These are the series finales that I am eagerly awaiting. The Jade Legacy is the only one that might take me a while to read because I haven’t yet read the first two books. But I already know I’m going to love them. What series that are being completed in 2021 are you looking forward to? Any series I should have on my radar?

Keep on reading lovelies, Amanda.

If You Liked This, Then Try That (Series Edition)

Hey, lovelies! One of my favorite types of bookish posts and/or videos is the ‘if you liked this book, then try that book.’ So, last year I tried some of my own and I really had fun picking books to compare to one another. Which is why I’m back today with another one. Let’s get right into it!

If you liked The Cruel Prince by Holly Black, you should try The Iron King by Julie Kagawa.
The Cruel Prince follows Jude. Jude is a human living in the Fairie courts. She is determined to prove herself. So, naturally, she becomes involved in the courts politics and the games that the fey play. She must prove that she belongs there by defying the prince, Cardan. While this wasn’t my favorite series with fey in it, it’s definitely a fun enemies to lovers story. The Iron King follows Meghan Chase as she’s thrust into the world of the Fey. She learns that she is the daughter of Oberon and that the courts are in danger. War is coming and Meghan might just be the person to stop it. These books both follow humans (or half-human for Meghan) that are taken into the world of the Fey. They Fey are a cruel people and that’s shown in both series. But I think it’s done better in The Iron Fey series. Meghan is a little annoying, but she has great growth. Personally, I found The Cruel Prince lacking, especially the final book. But with The Iron King, each book just got better and better.

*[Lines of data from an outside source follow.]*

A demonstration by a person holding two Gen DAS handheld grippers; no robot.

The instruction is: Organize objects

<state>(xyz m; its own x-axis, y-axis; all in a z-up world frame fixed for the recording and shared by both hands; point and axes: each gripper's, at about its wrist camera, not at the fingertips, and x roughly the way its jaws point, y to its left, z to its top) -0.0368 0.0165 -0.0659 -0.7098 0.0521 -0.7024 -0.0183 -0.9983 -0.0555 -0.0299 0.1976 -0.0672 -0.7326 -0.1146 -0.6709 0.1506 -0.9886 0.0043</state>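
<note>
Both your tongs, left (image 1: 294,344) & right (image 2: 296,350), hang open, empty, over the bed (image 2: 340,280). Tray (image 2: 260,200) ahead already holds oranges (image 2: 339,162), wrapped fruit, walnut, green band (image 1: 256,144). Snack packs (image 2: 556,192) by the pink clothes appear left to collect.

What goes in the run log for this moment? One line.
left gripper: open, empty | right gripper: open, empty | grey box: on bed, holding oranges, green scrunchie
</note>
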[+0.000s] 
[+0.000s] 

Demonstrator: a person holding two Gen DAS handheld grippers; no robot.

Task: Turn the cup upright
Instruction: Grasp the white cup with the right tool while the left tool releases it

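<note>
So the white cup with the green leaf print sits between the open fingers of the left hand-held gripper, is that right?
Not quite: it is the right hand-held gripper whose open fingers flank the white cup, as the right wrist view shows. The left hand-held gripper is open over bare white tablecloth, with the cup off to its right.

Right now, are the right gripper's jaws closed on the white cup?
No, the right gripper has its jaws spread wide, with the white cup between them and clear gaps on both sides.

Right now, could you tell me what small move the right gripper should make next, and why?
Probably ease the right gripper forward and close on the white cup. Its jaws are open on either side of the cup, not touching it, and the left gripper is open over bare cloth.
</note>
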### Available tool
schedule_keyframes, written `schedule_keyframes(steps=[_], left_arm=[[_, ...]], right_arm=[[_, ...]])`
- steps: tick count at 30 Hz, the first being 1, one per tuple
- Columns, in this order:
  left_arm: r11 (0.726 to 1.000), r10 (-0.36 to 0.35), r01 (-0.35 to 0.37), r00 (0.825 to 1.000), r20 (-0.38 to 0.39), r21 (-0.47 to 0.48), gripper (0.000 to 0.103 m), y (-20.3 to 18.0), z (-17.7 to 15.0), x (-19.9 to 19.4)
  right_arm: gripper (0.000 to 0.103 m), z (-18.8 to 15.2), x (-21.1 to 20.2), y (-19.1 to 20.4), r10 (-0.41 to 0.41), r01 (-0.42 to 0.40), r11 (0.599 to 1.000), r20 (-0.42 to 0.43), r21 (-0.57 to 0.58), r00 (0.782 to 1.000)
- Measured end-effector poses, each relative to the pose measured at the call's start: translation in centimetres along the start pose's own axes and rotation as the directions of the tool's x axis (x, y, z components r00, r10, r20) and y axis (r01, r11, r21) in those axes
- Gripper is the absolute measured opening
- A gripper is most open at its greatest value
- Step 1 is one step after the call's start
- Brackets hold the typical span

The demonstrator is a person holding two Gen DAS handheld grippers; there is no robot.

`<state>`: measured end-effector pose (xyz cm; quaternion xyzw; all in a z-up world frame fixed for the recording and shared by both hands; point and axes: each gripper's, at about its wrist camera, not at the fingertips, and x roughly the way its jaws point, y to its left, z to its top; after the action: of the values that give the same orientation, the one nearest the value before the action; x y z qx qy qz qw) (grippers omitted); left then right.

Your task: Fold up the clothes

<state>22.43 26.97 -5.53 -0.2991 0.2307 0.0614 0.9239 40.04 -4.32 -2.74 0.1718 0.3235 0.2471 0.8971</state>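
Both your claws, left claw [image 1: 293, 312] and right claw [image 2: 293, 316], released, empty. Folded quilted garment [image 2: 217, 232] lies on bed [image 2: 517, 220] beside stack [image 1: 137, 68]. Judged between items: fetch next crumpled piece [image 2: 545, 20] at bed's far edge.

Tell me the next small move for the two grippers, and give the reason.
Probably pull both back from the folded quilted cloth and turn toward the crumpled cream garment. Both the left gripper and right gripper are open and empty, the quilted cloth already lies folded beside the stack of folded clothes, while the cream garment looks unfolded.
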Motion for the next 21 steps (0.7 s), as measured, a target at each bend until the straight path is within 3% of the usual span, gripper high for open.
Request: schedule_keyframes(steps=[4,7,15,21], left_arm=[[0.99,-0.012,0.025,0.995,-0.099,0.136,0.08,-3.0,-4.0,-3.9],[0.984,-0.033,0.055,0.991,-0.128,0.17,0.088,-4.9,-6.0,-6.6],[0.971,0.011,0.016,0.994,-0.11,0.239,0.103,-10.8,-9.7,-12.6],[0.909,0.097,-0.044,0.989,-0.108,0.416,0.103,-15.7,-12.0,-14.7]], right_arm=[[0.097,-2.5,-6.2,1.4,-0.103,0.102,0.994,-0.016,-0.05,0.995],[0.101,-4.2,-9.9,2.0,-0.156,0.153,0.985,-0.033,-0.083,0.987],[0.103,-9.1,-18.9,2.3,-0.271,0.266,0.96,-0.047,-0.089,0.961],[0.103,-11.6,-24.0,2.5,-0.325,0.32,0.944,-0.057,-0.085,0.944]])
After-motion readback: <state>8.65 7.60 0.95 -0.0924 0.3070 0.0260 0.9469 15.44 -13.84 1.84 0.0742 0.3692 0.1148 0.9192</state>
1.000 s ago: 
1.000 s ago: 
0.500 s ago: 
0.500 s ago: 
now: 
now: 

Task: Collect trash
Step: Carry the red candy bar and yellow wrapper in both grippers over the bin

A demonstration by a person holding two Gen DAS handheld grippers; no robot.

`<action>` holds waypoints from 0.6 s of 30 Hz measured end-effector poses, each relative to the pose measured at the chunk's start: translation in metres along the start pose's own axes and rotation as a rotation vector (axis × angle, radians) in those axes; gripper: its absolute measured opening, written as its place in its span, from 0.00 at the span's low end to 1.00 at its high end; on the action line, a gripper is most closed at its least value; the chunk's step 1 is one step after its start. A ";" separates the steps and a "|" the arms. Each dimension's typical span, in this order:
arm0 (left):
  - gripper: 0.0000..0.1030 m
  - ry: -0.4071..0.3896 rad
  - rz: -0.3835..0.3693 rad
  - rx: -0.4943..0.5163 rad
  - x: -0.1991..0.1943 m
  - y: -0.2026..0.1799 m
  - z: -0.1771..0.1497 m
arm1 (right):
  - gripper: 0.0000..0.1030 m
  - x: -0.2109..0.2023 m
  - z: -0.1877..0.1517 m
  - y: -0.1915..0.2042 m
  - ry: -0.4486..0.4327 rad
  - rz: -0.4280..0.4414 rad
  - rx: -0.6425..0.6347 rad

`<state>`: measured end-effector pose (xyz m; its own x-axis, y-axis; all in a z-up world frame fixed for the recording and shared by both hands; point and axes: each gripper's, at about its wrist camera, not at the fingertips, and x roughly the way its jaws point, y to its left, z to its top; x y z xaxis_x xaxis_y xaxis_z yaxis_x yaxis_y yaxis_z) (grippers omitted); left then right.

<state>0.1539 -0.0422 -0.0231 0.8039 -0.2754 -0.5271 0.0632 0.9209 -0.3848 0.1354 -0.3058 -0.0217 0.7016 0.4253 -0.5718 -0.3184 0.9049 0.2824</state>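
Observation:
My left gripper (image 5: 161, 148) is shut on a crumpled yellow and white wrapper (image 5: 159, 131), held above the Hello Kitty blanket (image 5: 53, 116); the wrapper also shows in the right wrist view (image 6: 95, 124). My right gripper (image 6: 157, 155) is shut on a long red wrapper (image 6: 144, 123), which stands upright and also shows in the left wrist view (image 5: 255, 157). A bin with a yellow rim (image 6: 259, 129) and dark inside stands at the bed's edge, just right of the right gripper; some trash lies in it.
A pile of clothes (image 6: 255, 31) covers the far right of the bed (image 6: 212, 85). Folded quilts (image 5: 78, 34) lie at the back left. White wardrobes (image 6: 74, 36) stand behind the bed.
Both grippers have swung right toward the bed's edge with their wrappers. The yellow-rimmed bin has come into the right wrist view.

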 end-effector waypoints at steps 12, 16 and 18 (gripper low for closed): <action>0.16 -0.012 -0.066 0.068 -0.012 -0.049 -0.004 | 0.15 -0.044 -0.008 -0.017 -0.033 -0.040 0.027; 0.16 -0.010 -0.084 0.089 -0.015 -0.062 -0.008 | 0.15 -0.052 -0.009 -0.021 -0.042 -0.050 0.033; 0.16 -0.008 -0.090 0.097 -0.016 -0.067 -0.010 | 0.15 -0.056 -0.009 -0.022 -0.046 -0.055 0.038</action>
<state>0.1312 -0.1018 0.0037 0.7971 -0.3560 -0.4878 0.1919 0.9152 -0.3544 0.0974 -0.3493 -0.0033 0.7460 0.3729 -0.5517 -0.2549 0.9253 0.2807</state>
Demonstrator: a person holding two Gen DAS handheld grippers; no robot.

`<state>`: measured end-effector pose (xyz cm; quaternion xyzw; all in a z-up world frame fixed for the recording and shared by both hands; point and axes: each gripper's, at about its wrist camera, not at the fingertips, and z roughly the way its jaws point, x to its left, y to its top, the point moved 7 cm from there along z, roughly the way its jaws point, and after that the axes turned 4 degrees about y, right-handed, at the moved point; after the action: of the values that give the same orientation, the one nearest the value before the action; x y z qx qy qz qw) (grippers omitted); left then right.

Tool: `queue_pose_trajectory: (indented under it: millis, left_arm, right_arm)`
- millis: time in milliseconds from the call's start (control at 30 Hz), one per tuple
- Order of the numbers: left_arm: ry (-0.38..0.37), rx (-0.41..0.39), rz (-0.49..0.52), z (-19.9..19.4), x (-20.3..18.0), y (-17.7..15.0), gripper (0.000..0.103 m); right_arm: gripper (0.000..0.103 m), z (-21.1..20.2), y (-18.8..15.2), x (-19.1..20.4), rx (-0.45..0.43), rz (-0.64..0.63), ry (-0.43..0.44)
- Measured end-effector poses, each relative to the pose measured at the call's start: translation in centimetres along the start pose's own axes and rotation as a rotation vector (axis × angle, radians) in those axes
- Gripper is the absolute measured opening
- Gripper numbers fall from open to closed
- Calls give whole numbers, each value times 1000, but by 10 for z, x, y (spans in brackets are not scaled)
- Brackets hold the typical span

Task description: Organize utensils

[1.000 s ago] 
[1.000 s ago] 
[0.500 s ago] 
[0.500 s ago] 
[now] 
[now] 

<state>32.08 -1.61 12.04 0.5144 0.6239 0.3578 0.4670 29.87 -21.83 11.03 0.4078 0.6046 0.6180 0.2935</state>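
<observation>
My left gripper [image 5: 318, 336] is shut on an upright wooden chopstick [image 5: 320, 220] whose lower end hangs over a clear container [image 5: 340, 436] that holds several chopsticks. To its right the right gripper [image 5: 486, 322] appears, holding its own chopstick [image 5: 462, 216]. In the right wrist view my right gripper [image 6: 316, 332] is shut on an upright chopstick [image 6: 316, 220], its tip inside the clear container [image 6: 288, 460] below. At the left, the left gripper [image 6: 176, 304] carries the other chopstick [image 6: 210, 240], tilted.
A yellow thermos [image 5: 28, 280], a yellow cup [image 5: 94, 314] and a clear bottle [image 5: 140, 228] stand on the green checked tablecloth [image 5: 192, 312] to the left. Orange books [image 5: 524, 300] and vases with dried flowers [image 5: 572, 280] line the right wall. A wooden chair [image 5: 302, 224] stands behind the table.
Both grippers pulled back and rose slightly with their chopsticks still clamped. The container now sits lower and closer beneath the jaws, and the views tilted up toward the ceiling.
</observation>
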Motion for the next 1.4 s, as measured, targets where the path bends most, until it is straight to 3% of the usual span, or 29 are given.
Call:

If you liked The Hunger Games by Suzanne Collins, you might like Red Rising by Pierce Brown.
The Hunger Games follows Katniss as she volunteers for the Hunger Games to save her sisters life. Each year 12 people are selected to compete in the Hunger Games, a vicious battle to the death. Two people from each district, and when Prim’s name is called, Katniss takes her place. It’s a story of survival in a brutal world. Red Rising follows Darrow. Darrow is a Red, the lowest caste. After the death of his wife, he joins the rebellion and infiltrates the Golds, the highest caste. He’s learned that everything he knew about the world has been a lie and he’s ready to burn it down. Both of these stories are ones of survival. But as the series continue, they both become stories about overthrowing a government that is mistreating its people, that’s keeping them separate, lower. They’re both filled with characters that just want things to change for their people. They see a chance to make that change happen, so they take it.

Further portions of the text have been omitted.